4.2.1.1 Model Explaination

From the summary of the baseline model I can infer that:

  • When total cancelled orders, average price of items, and total quantity is 0, total orders amount to 46.8.
  • Average price of items is negatively associated with number of orders. This means that, as the average price of items purchased increases, the number of orders placed decreases.
  • The model has a R squared value of 0.432. This means that the model explains 43.2% of the total variation in "number of orders". R squared is also used as a measure of performance of a regression and it will be used later to compare the baseline model to the other models created.

4.2.2 Scaled Baseline Model

The first improvement I want to implement to the baseline model, is to scale the predictive variables. This step is advisable becasue the three variables are expressed in three different units (i.e. number of orders, GBP and number of items). Scaling the variables makes sure that they are all centred around 0 and will have the same standard deviation.

In [117]:
# Scale the predicting variables because they are on different scales
# (the first one is in orders, and the second one is in pounds.)

# create a list that includes the columns to scale
cols = ['total_cancelled_orders', 'average_price_of_items', 'total_quantity']

#scale columns by subtracting mean and dividing by standard deviation
scaled_for_reg = pd.DataFrame(scale(joined[cols]),
                   index=joined.index,
                   columns=cols)

#add column with variable to predict 
scaled_for_reg['total_orders_placed'] = joined['total_orders_placed']
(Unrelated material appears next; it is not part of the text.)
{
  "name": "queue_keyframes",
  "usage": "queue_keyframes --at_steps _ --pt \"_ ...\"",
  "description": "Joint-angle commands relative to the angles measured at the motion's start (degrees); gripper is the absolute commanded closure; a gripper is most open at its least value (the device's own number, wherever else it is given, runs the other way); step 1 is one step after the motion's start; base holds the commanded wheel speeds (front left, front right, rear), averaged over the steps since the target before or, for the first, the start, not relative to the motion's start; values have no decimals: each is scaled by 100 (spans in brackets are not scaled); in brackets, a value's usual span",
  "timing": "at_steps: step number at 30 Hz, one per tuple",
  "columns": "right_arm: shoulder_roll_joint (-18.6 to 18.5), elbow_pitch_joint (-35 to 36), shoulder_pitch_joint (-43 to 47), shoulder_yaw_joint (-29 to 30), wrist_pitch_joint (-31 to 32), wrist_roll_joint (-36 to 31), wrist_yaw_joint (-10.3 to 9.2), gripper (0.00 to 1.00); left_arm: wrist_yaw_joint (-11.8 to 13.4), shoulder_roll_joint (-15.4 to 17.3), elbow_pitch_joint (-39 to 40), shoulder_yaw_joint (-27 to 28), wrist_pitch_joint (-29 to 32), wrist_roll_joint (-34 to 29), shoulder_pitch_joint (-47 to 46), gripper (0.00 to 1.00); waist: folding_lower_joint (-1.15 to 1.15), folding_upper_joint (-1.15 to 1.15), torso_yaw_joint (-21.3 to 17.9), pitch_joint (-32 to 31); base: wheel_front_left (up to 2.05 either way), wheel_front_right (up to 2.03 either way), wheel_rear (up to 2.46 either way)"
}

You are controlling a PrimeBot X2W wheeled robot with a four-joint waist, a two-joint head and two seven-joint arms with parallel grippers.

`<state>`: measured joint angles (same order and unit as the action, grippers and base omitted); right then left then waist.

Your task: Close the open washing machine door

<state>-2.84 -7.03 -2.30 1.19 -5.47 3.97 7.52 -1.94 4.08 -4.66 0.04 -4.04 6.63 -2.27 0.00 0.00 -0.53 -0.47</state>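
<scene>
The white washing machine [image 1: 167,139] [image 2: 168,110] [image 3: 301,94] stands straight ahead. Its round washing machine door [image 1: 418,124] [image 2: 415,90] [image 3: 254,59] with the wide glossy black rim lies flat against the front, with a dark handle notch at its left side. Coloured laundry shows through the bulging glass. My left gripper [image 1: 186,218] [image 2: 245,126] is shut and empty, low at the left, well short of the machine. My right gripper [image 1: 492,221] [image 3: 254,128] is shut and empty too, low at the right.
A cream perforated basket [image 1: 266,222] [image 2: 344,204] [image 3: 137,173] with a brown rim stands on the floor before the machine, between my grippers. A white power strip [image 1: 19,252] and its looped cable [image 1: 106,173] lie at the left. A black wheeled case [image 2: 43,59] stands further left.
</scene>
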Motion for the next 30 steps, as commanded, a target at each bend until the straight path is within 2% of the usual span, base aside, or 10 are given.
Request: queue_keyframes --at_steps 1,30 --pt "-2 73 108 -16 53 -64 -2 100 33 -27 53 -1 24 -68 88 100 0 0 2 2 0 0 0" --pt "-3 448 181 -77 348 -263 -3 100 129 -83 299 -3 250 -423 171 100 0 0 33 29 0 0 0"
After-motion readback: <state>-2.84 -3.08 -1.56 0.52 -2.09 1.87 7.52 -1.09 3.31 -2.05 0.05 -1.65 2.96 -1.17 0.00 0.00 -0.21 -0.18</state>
#this is the second model with the scaled columns.
m2_scaled = sm.ols('total_orders_placed ~ total_cancelled_orders\
            + average_price_of_items + total_quantity',\
            scaled_for_reg).fit()

m2_scaled.summary()
Out[117]:
OLS Regression Results
Dep. Variable: total_orders_placed R-squared: 0.432
Model: OLS Adj. R-squared: 0.432
Method: Least Squares F-statistic: 1097.
Date: Mon, 14 May 2018 Prob (F-statistic): 0.00
Time: 19:34:04 Log-Likelihood: -28517.
No. Observations: 4328 AIC: 5.704e+04
Df Residuals: 4324 BIC: 5.707e+04
Df Model: 3
Covariance Type: nonrobust
coef std err t P>|t| [0.025 0.975]
Intercept 93.9378 2.675 35.116 0.000 88.693 99.182
total_cancelled_orders 119.1708 2.915 40.880 0.000 113.456 124.886
average_price_of_items -1.7888 2.675 -0.669 0.504 -7.033 3.456
total_quantity 60.3286 2.915 20.695 0.000 54.613 66.044
Omnibus: 7904.201 Durbin-Watson: 1.983
Prob(Omnibus): 0.000 Jarque-Bera (JB): 24238783.825
Skew: 12.984 Prob(JB): 0.00
Kurtosis: 368.700 Cond. No. 1.52

4.2.2.1 Model Explaination

From the summary of the scaled, improved model I can infer that:

  • When total cancelled orders, average price of items, and total quantity is 0, total orders amount to 93.9.
  • Average price of items is still negatively associated with number of orders. In the scaled model, this association is slightly stronger, in fact, for a positive change of average price of items, the number of orders decreases by 1.78 orders as opposed to 0.01.
  • The model's R squared has not changed.

4.2.3 Predictive Checking

Since the aim of this regression model is to predict future number of orders places by a potential customer, it is important to look at the distribution of actual "total_orders_placed" VS the distribution of "total_orders_placed" predicted by the baseline model, and by the scaled baseline model.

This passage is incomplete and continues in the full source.